Be sure to read first: https://www.epicureanfriends.com/wcf/on-epicure…ws-of-pleasure/
1. Explanation
- One might think that stirring philosophers, priests, and politicians to exasperation on the topics of "Gods," and "Virtue" would be enough of a revolution for any one philosopher. But Epicurus's commitment to the truth led him to drive forward to correct the erroneous view of "Pleasure" as well. While virtually everyone before him had properly understood "pleasure" as including sensory stimulation, Epicurus saw this definition as perversely narrow. Epicurus therefore turned to clarifying how the term "pleasure" properly applies to more than sensory stimulation, just as the term "gods" properly applies only to non-supernatural beings.
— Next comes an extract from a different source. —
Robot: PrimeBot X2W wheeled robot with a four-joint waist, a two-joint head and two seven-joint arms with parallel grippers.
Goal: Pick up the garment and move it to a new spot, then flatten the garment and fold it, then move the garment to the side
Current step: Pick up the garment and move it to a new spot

- Epicurus realized that since Nature has given us only two feelings, if we are alive and feeling anything at all we then are feeling one or the other of the two. That means if we are not feeling pain, what we are feeling is in fact pleasure. This means that "Pleasure" involves much more than the sensory stimulation, which we have been trained by priests and virtue-based philosophers to consider the only meaning of the term. Once we understand that all experiences in life that are not painful are rightly considered to be pleasurable, Epicurus taught us that we can then use the term "Absence of Pain" as conveying exactly the same meaning as "Pleasure." The benefit of this perspective is that Pleasure be comes something that is widely available through a myriad of ways of life that do not require great pain to experience. Pleasure becomes a workable term to describe the goal of life, and a life of continuous pleasure in which pleasures predominate over pain becomes possible for all but the very few who face extreme circumstances (and even they need not face more pain than pleasure indefinitely.)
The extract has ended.